The increase in IADLs at follow-up period 1 becomes statistically insignificant in the second follow-up period but all other comparisons continue to be significant into the 2–4-year time frame. These findings support the hypothesis that fractures impose a burden on older individuals (at least for some measures of functional status) that lasts longer than is typically studied in the literature.

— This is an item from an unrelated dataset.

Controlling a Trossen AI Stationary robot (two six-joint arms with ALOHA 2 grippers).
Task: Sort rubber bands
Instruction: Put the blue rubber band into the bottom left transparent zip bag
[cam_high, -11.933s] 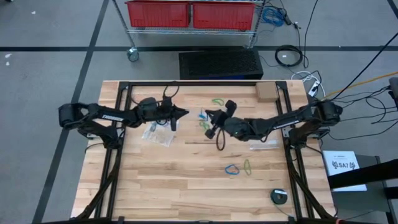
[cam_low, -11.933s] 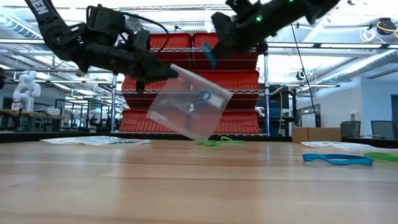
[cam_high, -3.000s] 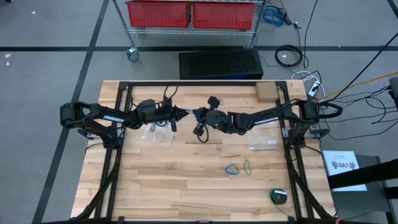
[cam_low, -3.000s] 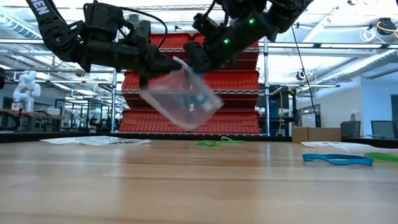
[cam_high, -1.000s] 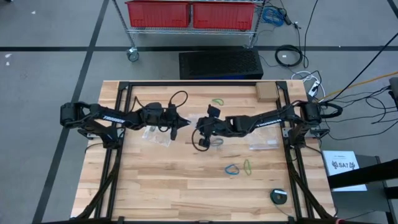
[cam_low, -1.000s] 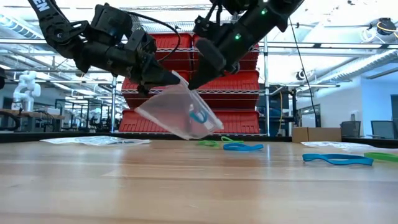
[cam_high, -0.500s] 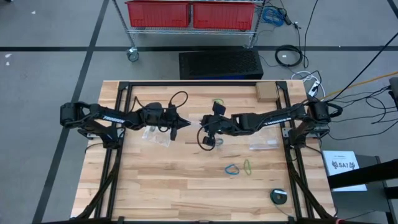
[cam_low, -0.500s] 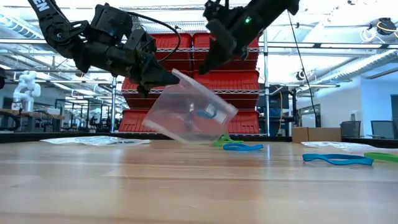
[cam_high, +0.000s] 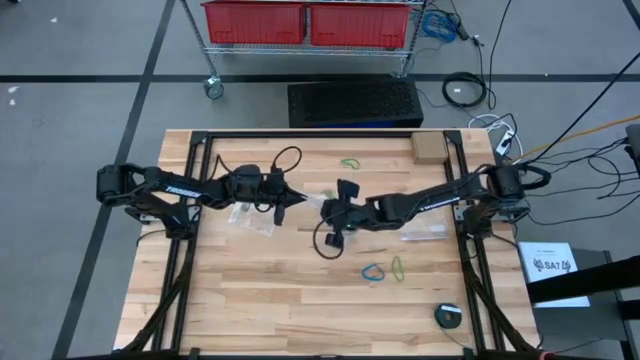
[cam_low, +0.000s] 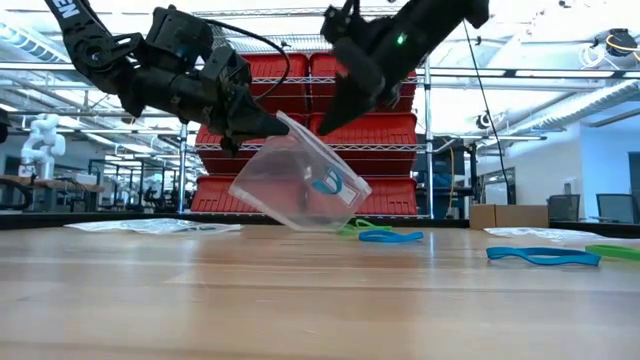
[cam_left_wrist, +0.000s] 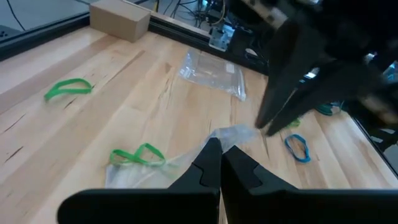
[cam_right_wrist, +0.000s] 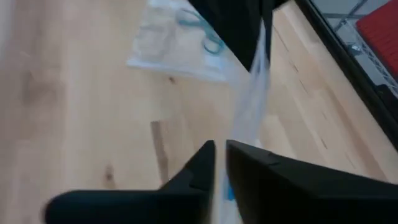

Although the magnitude of the associations between fracture and fine motor skills and IADLs were relatively small at follow-up period 1 and 2, and no longer significant for IADLs at follow-up period 2, these measures encompass movement that is less likely to be affected, especially in the longer term, by a fracture. For example, activities that typically do not require large muscle strength, such as managing money, taking medications, eating, picking up a dime, or using the phone, are less likely be impeded by a broken femur or hip. We also found no evidence of a differential effect of a fracture on self-reported general health. As people switch insurance frequently, insurance companies may focus on shorter-term costs and impact with less focus on longer-term outcomes. Medicare may be less likely to focus on the short-term as its population stays enrolled longer, but may still be influenced by shorter-term measures and costs. We encourage both researchers and insurers to consider the longer-term impact of major health events; even as the impact attenuates, the difference between fracture cases and controls remains after 2 to 4 years. Further research should explore beyond the first year post-fracture, which is the most studied. Only with more information on the longer-term impact of fractures will decision-makers (including payers and policymakers focusing on public health like CDC) be able to best prioritize investments in technologies, treatments, and other interventions to reduce the likelihood of fractures.

Limitations

Although we employed a rigorous empirical approach that is standard in the evaluation literature—DD estimation [27]—it relies on the assumption that the health trajectories of fracture and comparison cases were similar prior to the fracture. We endeavored to ensure this by using the propensity score matching approach matching fracture cases to comparison cases with similar gender, age, race/ethnicity, baseline proxy status, baseline BMI, and baseline total medical costs,Footnote 6 but note that we are only matching using one pre-period. Our approach also addresses issues of selection, whereby we might be concerned that individuals who have fractures are systematically different in both observable (e.g., frailer or sicker as indicated in the HRS and Medicare data) and unobservable ways (e.g., genetic predisposition). Because we are comparing the change in both fracture and comparison cases, any comorbidities or individual characteristics that are time-invariant are effectively removed in the DD model.Footnote 7

Additionally, as noted above, approximately 20% of HRS respondents who are eligible for Medicare opted not to have their claims linked to the HRS. Our findings may not be representative or generalizable if those who did not consent were systematically different from those who did consent (e.g., those who are sicker). Standard concerns of measurement error from self-reported data could result in attenuation bias, which is exacerbated in models with differencing.

Conclusion

The shorter-term impact of fractures has been well described, but until now, researchers have not measured the longer-term implications. Our study is one of the first to explore this issue, identifying a significant impact of these events on functional health. Future studies similarly explore the longer-term impact of fractures on cost and overall health status.